- WHAT TO WORK ON: Ignoring the images, restate the records below word for word.

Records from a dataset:
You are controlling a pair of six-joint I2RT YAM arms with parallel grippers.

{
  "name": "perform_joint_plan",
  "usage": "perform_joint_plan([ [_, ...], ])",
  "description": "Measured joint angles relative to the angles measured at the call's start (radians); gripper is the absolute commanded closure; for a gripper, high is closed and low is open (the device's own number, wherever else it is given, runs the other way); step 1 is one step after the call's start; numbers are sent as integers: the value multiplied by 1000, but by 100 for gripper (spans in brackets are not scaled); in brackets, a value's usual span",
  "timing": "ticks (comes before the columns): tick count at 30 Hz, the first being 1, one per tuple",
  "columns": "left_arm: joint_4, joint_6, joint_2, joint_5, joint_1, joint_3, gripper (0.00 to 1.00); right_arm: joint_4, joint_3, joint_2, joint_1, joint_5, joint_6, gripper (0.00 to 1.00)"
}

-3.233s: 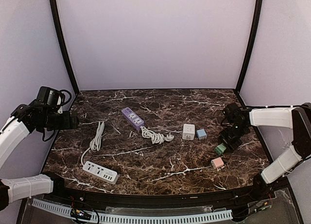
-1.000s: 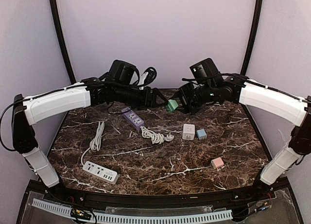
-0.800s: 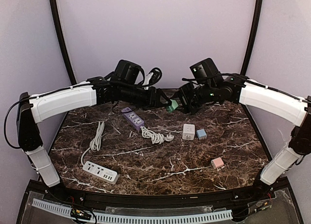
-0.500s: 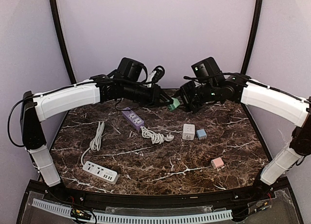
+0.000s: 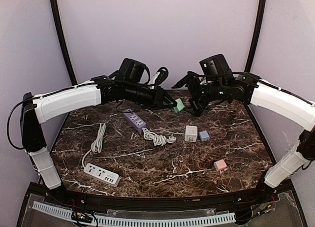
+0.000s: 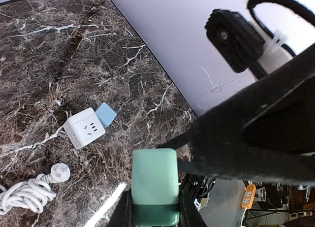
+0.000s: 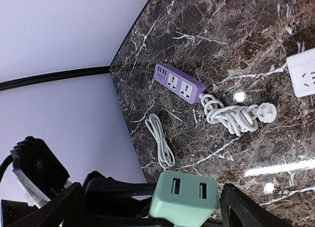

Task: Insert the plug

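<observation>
The plug is a pale green block (image 5: 178,106) held in the air above the back of the table, and my left gripper (image 5: 172,104) is shut on it. In the left wrist view the green plug (image 6: 154,185) sits between the jaws of the left gripper (image 6: 155,213). My right gripper (image 5: 191,96) stands open just to its right, its fingers apart from the block. In the right wrist view the plug's (image 7: 184,197) face with two slots fills the gap of the open right gripper (image 7: 151,191). A purple power strip (image 5: 134,119) lies below.
On the marble table lie a white power strip (image 5: 101,174), a white cable bundle (image 5: 98,138), a coiled white cord (image 5: 157,137), a white cube adapter (image 5: 191,133), a small blue adapter (image 5: 204,135) and a pink one (image 5: 220,164). Walls enclose the back and sides.
The left gripper closed on the green plug, then the right gripper opened and let go of it. The right arm has drawn back slightly to the right.
</observation>
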State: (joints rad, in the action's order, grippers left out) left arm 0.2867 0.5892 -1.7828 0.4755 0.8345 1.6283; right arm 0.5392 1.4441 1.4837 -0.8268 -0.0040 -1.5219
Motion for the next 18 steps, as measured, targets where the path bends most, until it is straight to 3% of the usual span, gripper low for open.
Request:
perform_joint_plan([
  [8,29,-86,82,15,0,-61,99,-87,-78,-148,34,-28,332,7],
  [13,45,-130,142,78,0,-64,99,-217,-232,-244,77,-193,660,7],
  [18,60,-146,192,156,-6,-66,99,-253,-271,-248,96,-404,893,8],
])
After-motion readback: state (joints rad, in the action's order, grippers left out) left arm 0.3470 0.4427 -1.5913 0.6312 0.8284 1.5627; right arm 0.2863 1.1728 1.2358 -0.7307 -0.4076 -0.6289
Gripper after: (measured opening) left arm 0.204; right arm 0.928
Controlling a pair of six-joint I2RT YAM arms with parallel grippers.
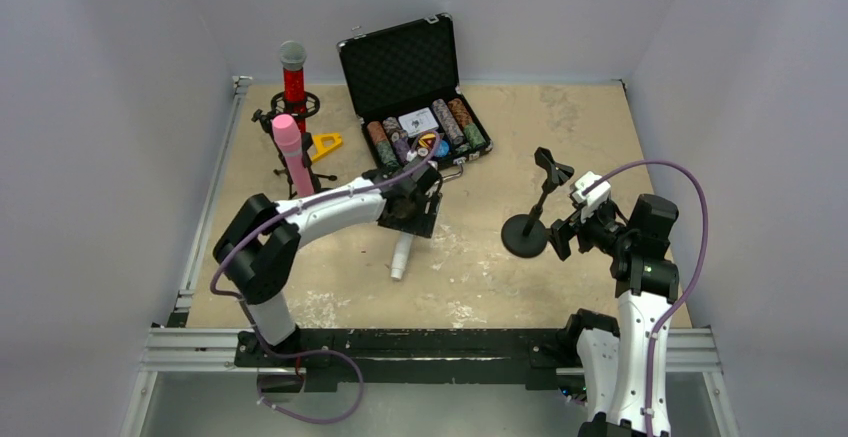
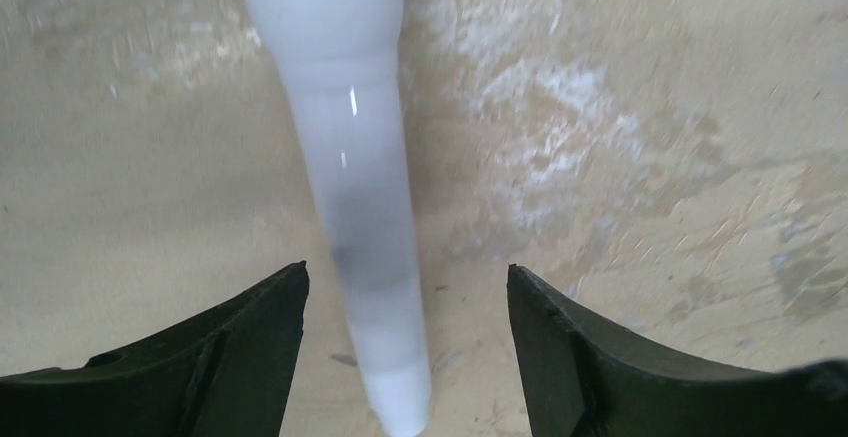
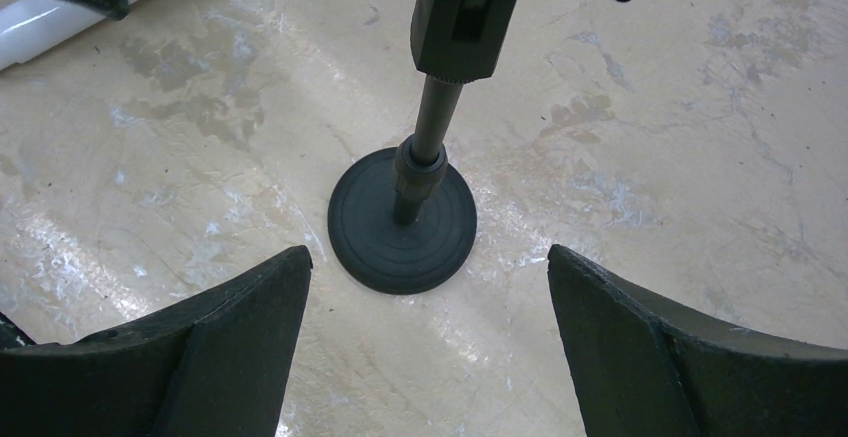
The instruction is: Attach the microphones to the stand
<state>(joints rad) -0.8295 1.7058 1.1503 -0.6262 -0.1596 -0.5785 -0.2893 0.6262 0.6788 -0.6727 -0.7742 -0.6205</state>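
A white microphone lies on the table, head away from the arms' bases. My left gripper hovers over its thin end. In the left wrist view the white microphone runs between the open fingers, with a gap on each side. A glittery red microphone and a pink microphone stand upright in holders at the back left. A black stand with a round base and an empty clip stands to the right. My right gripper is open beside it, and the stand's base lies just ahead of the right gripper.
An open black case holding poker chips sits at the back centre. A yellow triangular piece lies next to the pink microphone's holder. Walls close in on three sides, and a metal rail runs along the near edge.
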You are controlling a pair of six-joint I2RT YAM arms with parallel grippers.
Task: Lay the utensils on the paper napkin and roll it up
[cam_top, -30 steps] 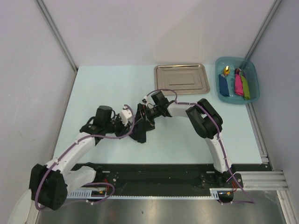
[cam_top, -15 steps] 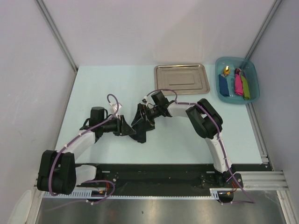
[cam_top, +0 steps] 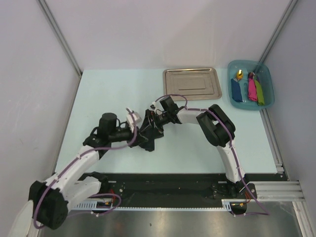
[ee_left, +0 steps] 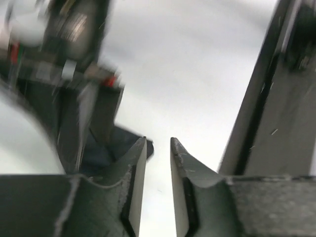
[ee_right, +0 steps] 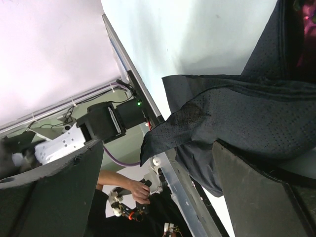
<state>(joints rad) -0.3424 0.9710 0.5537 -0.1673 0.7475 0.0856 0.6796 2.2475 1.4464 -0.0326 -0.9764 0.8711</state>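
This is a robot lab. Two white-and-black robot arms (cam_top: 220,129) are bolted to a pale blue desk (cam_top: 108,94), with plain grey walls (cam_top: 163,29) and metal poles (cam_top: 60,37) around.

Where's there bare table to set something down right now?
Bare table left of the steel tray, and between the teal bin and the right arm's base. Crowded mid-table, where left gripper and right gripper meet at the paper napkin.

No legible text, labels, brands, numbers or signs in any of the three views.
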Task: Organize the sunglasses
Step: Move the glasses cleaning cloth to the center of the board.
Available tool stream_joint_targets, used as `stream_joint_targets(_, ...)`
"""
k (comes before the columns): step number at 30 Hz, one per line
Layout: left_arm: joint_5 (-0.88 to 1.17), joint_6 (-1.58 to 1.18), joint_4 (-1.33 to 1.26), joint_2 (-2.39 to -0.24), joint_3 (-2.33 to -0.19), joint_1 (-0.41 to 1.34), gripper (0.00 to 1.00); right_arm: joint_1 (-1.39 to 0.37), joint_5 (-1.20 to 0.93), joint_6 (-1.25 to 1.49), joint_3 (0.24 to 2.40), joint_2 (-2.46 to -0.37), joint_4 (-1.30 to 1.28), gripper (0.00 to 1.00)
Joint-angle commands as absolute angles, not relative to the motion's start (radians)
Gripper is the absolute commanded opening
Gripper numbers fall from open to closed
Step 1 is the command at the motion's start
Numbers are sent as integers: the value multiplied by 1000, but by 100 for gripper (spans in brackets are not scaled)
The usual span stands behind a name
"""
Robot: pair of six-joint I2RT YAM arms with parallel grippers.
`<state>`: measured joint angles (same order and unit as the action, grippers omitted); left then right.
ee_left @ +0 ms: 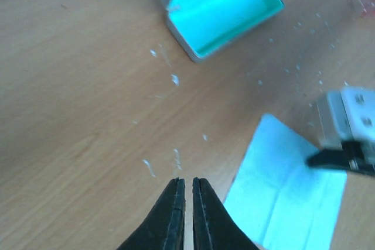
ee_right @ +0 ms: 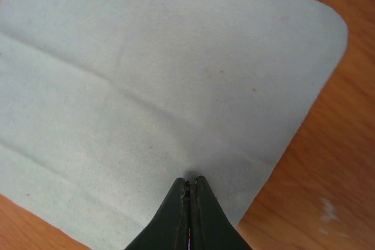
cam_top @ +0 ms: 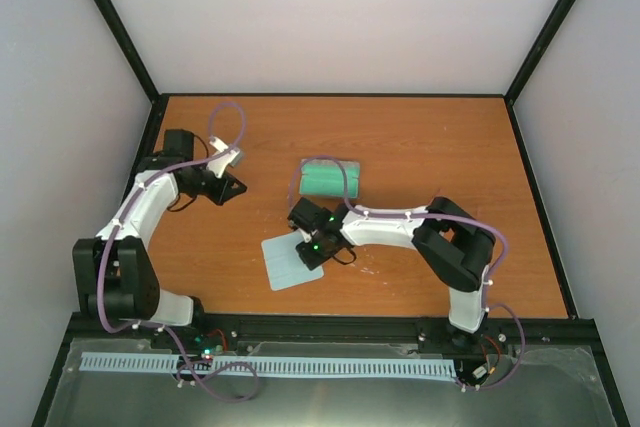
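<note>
Cloth (ee_right: 146, 74) clenched near its edge in my R gripper (ee_right: 191, 180), close to open case (cam_top: 331, 178); L gripper (ee_left: 188, 182) pinched shut over table (ee_left: 70, 86), well apart.

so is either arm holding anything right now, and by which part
The right jaws appear shut on the pale blue cloth, pinching a small fold just inside one edge. The left jaws are shut on nothing.

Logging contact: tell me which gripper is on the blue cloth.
The right gripper: its tips are closed on the cloth, while the left gripper hangs shut over bare table.
</note>
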<state>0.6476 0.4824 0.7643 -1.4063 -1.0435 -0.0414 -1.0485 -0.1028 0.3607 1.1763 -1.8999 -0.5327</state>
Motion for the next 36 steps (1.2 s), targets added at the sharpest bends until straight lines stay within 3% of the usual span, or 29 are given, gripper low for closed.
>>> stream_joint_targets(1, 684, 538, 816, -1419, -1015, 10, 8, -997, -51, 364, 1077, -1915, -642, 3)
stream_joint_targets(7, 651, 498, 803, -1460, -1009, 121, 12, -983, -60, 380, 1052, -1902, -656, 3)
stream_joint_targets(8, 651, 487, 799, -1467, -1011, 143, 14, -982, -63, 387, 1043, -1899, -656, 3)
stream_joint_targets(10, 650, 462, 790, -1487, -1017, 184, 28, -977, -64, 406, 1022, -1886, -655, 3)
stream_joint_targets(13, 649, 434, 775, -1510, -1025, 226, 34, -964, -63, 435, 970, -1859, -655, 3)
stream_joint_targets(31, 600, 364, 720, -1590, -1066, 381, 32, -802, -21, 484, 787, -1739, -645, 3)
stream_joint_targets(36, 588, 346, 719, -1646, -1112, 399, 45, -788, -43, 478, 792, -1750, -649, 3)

- SOLUTION:
You are controlling a pair of six-joint I2RT YAM arms with parallel grippers.

{
  "name": "perform_joint_plan",
  "usage": "perform_joint_plan([ [_, ...], ])",
  "description": "Measured joint angles relative to the angles measured at the call's start (radians); gripper is the absolute commanded closure; for a gripper, high is closed and low is open (the device's own number, wherever else it is given, runs the other way); step 1 is one step after the call's start; numbers are sent as integers: the value multiplied by 1000, but by 100 for gripper (spans in brackets are not scaled); in brackets, a value's usual span",
  "timing": "ticks (comes before the columns): tick count at 30 Hz, the first being 1, one per tuple",
  "columns": "left_arm: joint_4, joint_6, joint_2, joint_5, joint_1, joint_3, gripper (0.00 to 1.00); right_arm: joint_4, joint_3, joint_2, joint_1, joint_5, joint_6, gripper (0.00 to 1.00)"
}

-3.233s: 
-1.000s: 
-0.800s: 
-0.500s: 
+0.000s: 
+0.000s: 
+0.000s: 

Task: Insert the plug

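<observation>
The plug is a pale green block (image 5: 178,106) held in the air above the back of the table, and my left gripper (image 5: 172,104) is shut on it. In the left wrist view the green plug (image 6: 154,185) sits between the jaws of the left gripper (image 6: 155,213). My right gripper (image 5: 191,96) stands open just to its right, its fingers apart from the block. In the right wrist view the plug's (image 7: 184,197) face with two slots fills the gap of the open right gripper (image 7: 151,191). A purple power strip (image 5: 134,119) lies below.
On the marble table lie a white power strip (image 5: 101,174), a white cable bundle (image 5: 98,138), a coiled white cord (image 5: 157,137), a white cube adapter (image 5: 191,133), a small blue adapter (image 5: 204,135) and a pink one (image 5: 220,164). Walls enclose the back and sides.
The left gripper closed on the green plug, then the right gripper opened and let go of it. The right arm has drawn back slightly to the right.
</observation>
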State: (joints rad, in the action's order, grippers left out) left arm 0.2867 0.5892 -1.7828 0.4755 0.8345 1.6283; right arm 0.5392 1.4441 1.4837 -0.8268 -0.0040 -1.5219
Motion for the next 18 steps, as measured, targets where the path bends most, until it is straight to 3% of the usual span, gripper low for open.
Request:
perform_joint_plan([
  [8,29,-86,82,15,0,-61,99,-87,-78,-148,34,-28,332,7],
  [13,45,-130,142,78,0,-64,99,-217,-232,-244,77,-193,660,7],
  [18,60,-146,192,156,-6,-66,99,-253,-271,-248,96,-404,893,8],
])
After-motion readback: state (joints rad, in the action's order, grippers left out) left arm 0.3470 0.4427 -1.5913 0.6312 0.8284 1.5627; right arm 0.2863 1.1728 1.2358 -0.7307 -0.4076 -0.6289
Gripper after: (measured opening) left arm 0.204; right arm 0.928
Controlling a pair of six-joint I2RT YAM arms with parallel grippers.
The instruction is: Attach the microphones to the stand
<state>(joints rad) -0.8295 1.7058 1.1503 -0.6262 -0.1596 -0.5785 -0.2893 0.6262 0.6788 -0.6727 -0.7742 -0.6205</state>
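A white microphone lies on the table, head away from the arms' bases. My left gripper hovers over its thin end. In the left wrist view the white microphone runs between the open fingers, with a gap on each side. A glittery red microphone and a pink microphone stand upright in holders at the back left. A black stand with a round base and an empty clip stands to the right. My right gripper is open beside it, and the stand's base lies just ahead of the right gripper.
An open black case holding poker chips sits at the back centre. A yellow triangular piece lies next to the pink microphone's holder. Walls close in on three sides, and a metal rail runs along the near edge.
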You are controlling a pair of six-joint I2RT YAM arms with parallel grippers.
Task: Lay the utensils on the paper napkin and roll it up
[cam_top, -30 steps] 
[cam_top, -15 steps] 
[cam_top, +0 steps] 
[ee_left, +0 steps] 
[ee_right, +0 steps] 
<state>(joints rad) -0.3424 0.9710 0.5537 -0.1673 0.7475 0.0856 0.6796 2.2475 1.4464 -0.0326 -0.9764 0.8711</state>
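This is a robot lab. Two white-and-black robot arms (cam_top: 220,129) are bolted to a pale blue desk (cam_top: 108,94), with plain grey walls (cam_top: 163,29) and metal poles (cam_top: 60,37) around.

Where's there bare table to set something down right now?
Bare table left of the steel tray, and between the teal bin and the right arm's base. Crowded mid-table, where left gripper and right gripper meet at the paper napkin.

No legible text, labels, brands, numbers or signs in any of the three views.
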Task: Organize the sunglasses
Step: Move the glasses cleaning cloth to the center of the board.
Available tool stream_joint_targets, used as `stream_joint_targets(_, ...)`
"""
k (comes before the columns): step number at 30 Hz, one per line
Layout: left_arm: joint_5 (-0.88 to 1.17), joint_6 (-1.58 to 1.18), joint_4 (-1.33 to 1.26), joint_2 (-2.39 to -0.24), joint_3 (-2.33 to -0.19), joint_1 (-0.41 to 1.34), gripper (0.00 to 1.00); right_arm: joint_1 (-1.39 to 0.37), joint_5 (-1.20 to 0.93), joint_6 (-1.25 to 1.49), joint_3 (0.24 to 2.40), joint_2 (-2.46 to -0.37), joint_4 (-1.30 to 1.28), gripper (0.00 to 1.00)
Joint-angle commands as absolute angles, not relative to the motion's start (radians)
Gripper is the absolute commanded opening
Gripper numbers fall from open to closed
Step 1 is the command at the motion's start
Numbers are sent as integers: the value multiplied by 1000, but by 100 for gripper (spans in brackets are not scaled)
The usual span stands behind a name
"""
Robot: pair of six-joint I2RT YAM arms with parallel grippers.
`<state>`: measured joint angles (same order and unit as the action, grippers omitted); left then right.
ee_left @ +0 ms: 
ee_right @ +0 ms: 
cam_top @ +0 ms: 
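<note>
Cloth (ee_right: 146, 74) clenched near its edge in my R gripper (ee_right: 191, 180), close to open case (cam_top: 331, 178); L gripper (ee_left: 188, 182) pinched shut over table (ee_left: 70, 86), well apart.

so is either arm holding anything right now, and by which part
The right jaws appear shut on the pale blue cloth, pinching a small fold just inside one edge. The left jaws are shut on nothing.

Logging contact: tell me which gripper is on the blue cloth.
The right gripper: its tips are closed on the cloth, while the left gripper hangs shut over bare table.
</note>
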<state>0.6476 0.4824 0.7643 -1.4063 -1.0435 -0.0414 -1.0485 -0.1028 0.3607 1.1763 -1.8999 -0.5327</state>
Motion for the next 36 steps (1.2 s), targets added at the sharpest bends until straight lines stay within 3% of the usual span, or 29 are given, gripper low for closed.
>>> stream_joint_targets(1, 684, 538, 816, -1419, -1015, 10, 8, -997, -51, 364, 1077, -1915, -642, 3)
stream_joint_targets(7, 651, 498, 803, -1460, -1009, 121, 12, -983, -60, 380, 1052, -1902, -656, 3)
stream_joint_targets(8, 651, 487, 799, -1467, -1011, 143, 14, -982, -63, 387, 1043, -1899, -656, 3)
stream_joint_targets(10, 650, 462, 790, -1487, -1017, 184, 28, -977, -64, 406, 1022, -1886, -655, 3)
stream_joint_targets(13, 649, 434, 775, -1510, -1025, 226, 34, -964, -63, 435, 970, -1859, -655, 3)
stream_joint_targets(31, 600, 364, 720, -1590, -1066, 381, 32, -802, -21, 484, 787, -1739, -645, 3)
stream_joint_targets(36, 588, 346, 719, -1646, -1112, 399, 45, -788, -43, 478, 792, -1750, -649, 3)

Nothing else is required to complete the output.